Comemorando, mais uma vez, o DIA INTERNACIONAL DA MULHER, e relembrando a dedicação amorosa de Madalena na vivência das lições de amor do Mestre Jesus, convidamos a todos a cumprirmos os deveres na divulgação desta mensagem divina, passando pela porta estreita das provas e lutas da vida, com fé inabalável e sem esmorecimentos, a fim de alcançarmos a verdadeira felicidade.


E relembrando as orientações de outro expoente feminino valoroso, o Espírito Angélica, em momentos tão difíceis quanto os atuais, optemos por despertar o “Reino de Deus que está dentro de nós” [6], como fez Maria de Magdala. “[...] convida-nos o Cristo a termos olhos de ver e ouvidos de ouvir (Mt 13,16), convite que nos mostra a necessidade de fecharmos os olhos e os ouvidos da matéria, a fim de encontrarmos o nosso eu, o Eu Divino que habita em nós, não na superfície mas na intimidade de nosso ser. É o sair do mundo externo de nós mesmos para percebermos nossas necessidades como seres espirituais que somos” [7].




[1] Paulo - Efésios 5,28.

[2] Mateus 7,13-14.

[3] XAVIER, Francisco Cândido. Espírito Emmanuel. Pão Nosso (peça em nossa livraria). Capítulo 93: O Evangelho e a Mulher.

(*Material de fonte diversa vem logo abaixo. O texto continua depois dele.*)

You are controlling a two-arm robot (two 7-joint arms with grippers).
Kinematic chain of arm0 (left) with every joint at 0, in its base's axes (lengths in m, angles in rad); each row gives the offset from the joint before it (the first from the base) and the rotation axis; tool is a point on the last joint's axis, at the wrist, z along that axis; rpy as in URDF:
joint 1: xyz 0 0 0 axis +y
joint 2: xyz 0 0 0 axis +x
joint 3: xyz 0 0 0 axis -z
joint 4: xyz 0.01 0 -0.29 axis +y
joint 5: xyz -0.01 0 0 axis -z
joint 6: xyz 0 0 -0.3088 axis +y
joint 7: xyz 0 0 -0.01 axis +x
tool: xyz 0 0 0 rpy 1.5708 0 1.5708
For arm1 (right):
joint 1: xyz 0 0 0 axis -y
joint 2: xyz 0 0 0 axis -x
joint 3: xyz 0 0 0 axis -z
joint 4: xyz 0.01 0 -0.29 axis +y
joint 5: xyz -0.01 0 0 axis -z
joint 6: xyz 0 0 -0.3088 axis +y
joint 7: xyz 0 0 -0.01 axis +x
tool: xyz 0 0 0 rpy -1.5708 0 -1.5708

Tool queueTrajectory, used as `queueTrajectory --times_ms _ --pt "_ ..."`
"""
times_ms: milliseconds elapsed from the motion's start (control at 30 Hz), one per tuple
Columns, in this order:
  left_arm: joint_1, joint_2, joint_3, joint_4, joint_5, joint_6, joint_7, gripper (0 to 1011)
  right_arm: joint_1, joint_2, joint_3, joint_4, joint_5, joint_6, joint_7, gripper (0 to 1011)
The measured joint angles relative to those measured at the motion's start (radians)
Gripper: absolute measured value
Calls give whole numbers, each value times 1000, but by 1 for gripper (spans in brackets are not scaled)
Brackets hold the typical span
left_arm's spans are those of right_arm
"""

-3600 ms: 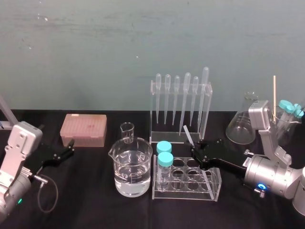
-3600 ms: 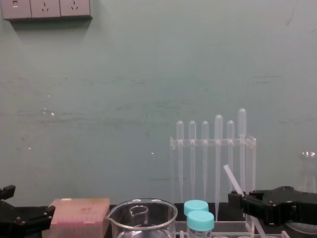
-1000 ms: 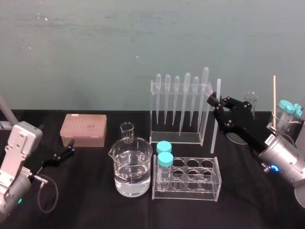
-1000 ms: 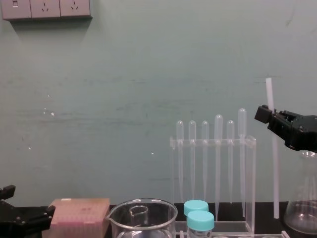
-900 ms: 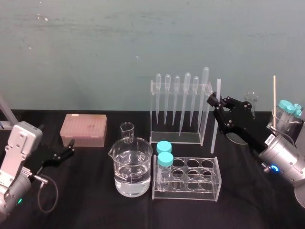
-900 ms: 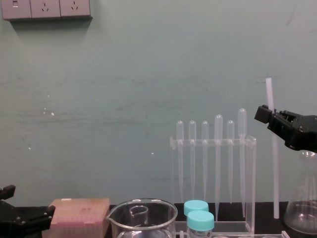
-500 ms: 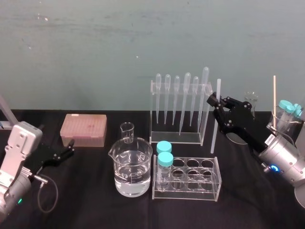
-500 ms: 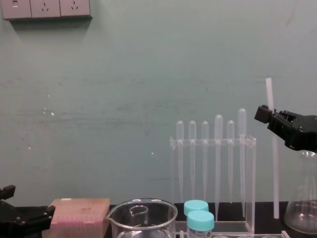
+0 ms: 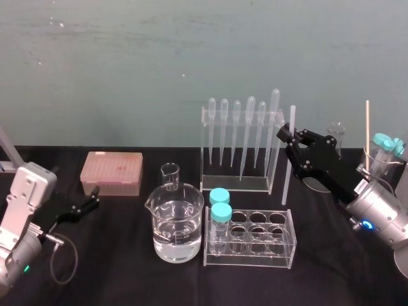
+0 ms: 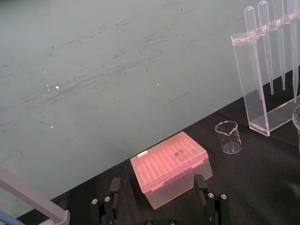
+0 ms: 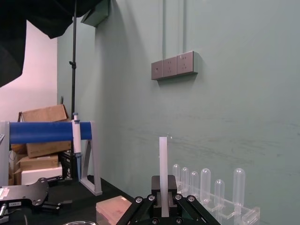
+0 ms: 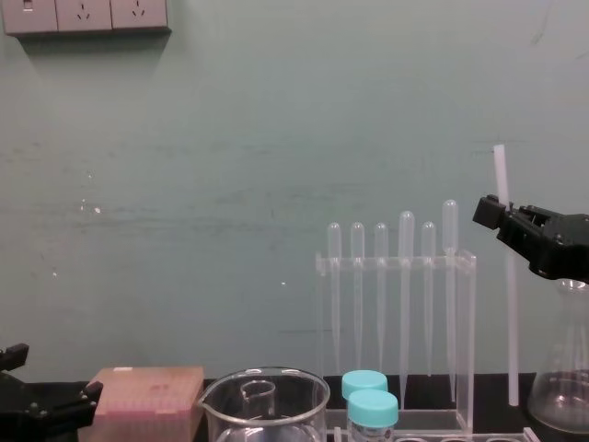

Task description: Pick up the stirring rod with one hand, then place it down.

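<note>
stirring rod [image 9: 288,169] lifted, upright | right hand [image 9: 287,135] raised, gripping it | left hand [image 9: 95,197] parked

We count six pipettes [image 9: 250,127] in one pipette rack [image 9: 241,185] at the centre of the head view, with one stirring rod [image 9: 287,175] just right of it. In the lower centre we count:

- one test-tube rack [image 9: 255,245] holding two teal-capped tubes [image 9: 220,217]
- one large beaker [image 9: 174,223]
- one small beaker [image 9: 169,176]

At left is one pink tip box [image 9: 111,173]. At the chest view's lower right is one conical flask [image 12: 563,396], and at its upper left are three wall sockets [image 12: 85,16].
</note>
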Motion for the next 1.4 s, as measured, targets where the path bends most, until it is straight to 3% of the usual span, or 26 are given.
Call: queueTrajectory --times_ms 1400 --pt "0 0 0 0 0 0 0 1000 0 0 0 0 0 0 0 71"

[4] XAVIER, Francisco Cândido. Espírito Emmanuel. Pão Nosso. Capítulo 168: De madrugada.

[5] XAVIER, Francisco Cândido. Espírito Humberto de Campos. Boa Nova (peça em nossa livraria). Capítulo 20: Maria de Magdala.

[6] Lucas 17,21.

[7] CARVALHO, Maria Fátima Ferreira de. Espírito Angélica. Escrevendo Palavras, Modificando Conceitos. Capítulo: Vencidos e vencedores. Publicação da Caravana de Luz Editora.